Finally, you can also provide a vector with manual slits. For example, if you create a model with the following value for cv parameter: cv = rep(1:4, length.out = nrow(Xc)) the vector of values you provide will look as 1 2 3 4 1 2 3 4 1 2 ..., which corresponds to systematic splits but without ordering y-values, so it will use the current order of measurements (rows) in the data. Use this option if you have specific requirements for cross-validation and the implemented methods do not meet them.

Local and global CV scope

From 0.14.1 it is possible to set how cross-validation subsets are centred and scaled inside the cross-validation loop. This is regulated by a new parameter cv.scope in methods pls(), plsda()and ipls().

Cross-validation splits the original training set into local calibration and validation sets inside the loop. For example, if you have dataset with 100 objects/observations and use cross-validation with four segments (with random or systematic splits), in each iteration 25 objects will be taken as local validation set and remaining 75 objects will for a local calibration set.

If cv.scope parameter is set to "local", then mean values for centreing and standard deviation values for scaling (if this option is selected) will be computed based on the local set with 75 objects in the example below. So, every local model will have its own center in the variable space.

If cv.scope parameter is set to "global", then the mean values and standard deviation values will be computed for the original (global) training set hence all local models will have the same center as the global model.

The default value is "local" and this was also the way mdatools worked before this option was introduced in 0.14.1. The small example below shows how both options work (it is assumed that you already have Xc and yc variables from the previos examples):

m1 = pls(Xc, yc, 7, cv = list("ven", 4), cv.scope = "local")
m2 = pls(Xc, yc, 7, cv = list("ven", 4), cv.scope = "global")

par(mfrow = c(1, 2))
plotRMSE(m1$res$cv, type = "h", show.labels = TRUE, main = "Local cv-scope")
plotRMSE(m2$res$cv, type = "h", show.labels = TRUE, main = "Global cv-scope")

As you can see the cross-validation results are very similar, however RMSE values for locally autoscaled models tend to be a bit higher as expected.

Selection of optimal number of components

When you create a PLS model, it tries to select optimal number of components automatically (which, of course, you can always change later). To do that, the method uses RMSE values, calculated for different number of components and validation predictions. So, if we do not use any validation, it warns us about this as it was mentioned in the beginning of this chapter.
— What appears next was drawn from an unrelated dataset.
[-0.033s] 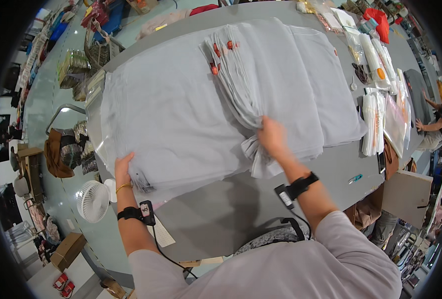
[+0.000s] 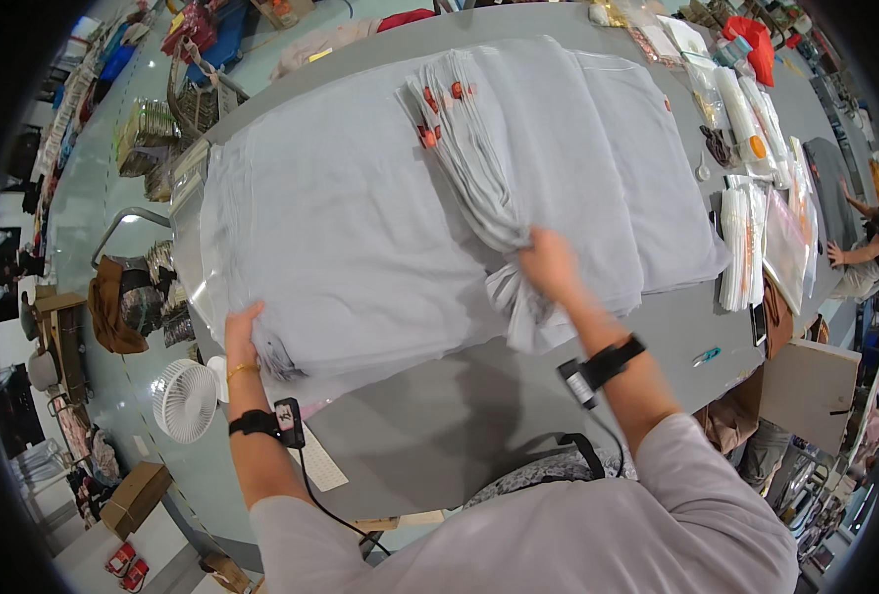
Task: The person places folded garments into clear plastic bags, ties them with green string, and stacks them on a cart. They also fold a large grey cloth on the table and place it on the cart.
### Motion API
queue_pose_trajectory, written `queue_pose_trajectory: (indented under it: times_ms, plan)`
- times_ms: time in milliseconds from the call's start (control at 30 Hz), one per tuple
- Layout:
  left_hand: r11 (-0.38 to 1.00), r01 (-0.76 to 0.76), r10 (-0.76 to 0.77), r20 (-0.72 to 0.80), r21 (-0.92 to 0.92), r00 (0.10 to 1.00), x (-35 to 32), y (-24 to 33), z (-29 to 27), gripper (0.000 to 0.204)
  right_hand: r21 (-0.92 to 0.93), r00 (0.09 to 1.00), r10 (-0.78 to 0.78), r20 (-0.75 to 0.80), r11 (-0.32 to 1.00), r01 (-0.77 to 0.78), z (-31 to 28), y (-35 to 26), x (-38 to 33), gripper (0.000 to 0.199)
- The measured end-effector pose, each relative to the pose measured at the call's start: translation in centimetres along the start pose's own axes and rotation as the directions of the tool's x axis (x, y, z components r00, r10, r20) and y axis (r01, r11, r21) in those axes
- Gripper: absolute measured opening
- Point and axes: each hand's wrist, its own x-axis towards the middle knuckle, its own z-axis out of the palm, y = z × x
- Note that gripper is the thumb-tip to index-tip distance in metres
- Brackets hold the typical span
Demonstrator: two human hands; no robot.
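Note:
Thin light-grey cloth (image 2: 350,218) lies in a broad layered stack across the table. On its right part, a folded bundle of grey cloth (image 2: 474,173) has several gathered edges with small red-orange tags (image 2: 429,137). My right hand (image 2: 548,262) is closed round the near end of this gathered bundle, and loose folds hang below the fingers. At the near left corner of the stack, my left hand (image 2: 242,332) grips the cloth's edge; some of its fingers are hidden. Dark marks show on the cloth corner beside it. Each forearm wears a black strap with a small cabled device.
White plastic sleeves (image 2: 743,243) and clear bags lie along the table's right side, near a teal cutter (image 2: 707,355) and a phone. A white fan (image 2: 186,400) stands at the left. An open cardboard box (image 2: 806,391) is at the right; another person's hands (image 2: 837,252) show beyond.
My right hand and forearm have shifted slightly to the right, pulling the gathered end of the bundle with them. My left forearm has moved a little left; its hand stays at the corner.

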Motion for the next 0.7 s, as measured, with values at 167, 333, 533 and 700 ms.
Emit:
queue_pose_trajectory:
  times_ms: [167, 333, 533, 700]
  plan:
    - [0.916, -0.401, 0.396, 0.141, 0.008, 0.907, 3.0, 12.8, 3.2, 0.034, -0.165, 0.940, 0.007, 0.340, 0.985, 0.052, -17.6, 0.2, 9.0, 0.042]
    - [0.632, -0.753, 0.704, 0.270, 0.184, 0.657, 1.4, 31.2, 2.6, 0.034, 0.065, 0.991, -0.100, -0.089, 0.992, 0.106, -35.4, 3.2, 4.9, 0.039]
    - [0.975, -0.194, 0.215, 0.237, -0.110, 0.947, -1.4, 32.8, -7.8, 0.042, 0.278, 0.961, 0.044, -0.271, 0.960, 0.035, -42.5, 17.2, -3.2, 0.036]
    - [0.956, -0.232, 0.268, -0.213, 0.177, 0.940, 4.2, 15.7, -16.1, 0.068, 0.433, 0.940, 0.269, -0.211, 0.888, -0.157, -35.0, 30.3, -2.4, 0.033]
If validation (any of the three methods described above) was used, there are two different ways/criteria for automatic selection of the components best on validation results. One is using first local minimum on the RMSE plot and second is so called Wold criterion, based on a ratio between PRESS values for current and next component.

You can select which criterion to use by specifying parameter ncomp.selcrit (either 'min' or 'wold') as it is shown below (here we use cross-validation).

m1 = pls(Xc, yc, 7, cv = list("ven", 4), ncomp.selcrit = "min")
show(m1$ncomp.selected)

## [1] 3

m2 = pls(Xc, yc, 7, cv = list("ven", 4), ncomp.selcrit = "wold")
show(m2$ncomp.selected)

## [1] 3

Well, in this case both pointed on the same number, 3, but sometimes they give different solutions.

And here are the RMSE plots (they are identical of course), where you can see how error depends on number of components for both calibration set and cross-validated predictions. Apparently the minimum for cross-validation error (RMSECV) is indeed at 3:

par(mfrow = c(1, 2))
plotRMSE(m1)
plotRMSE(m2)

Another useful plot in this case is a plot which shows ratio between cross-validated RMSE values, RMSECV, and the calibrated ones, RMSEC. You can see an example in the figure below and read more about this plot in blog post by Barry M. Wise.

par(mfrow = c(1, 2))
plotRMSERatio(m1)
plotRMSERatio(m2, pch = 1, col = "red")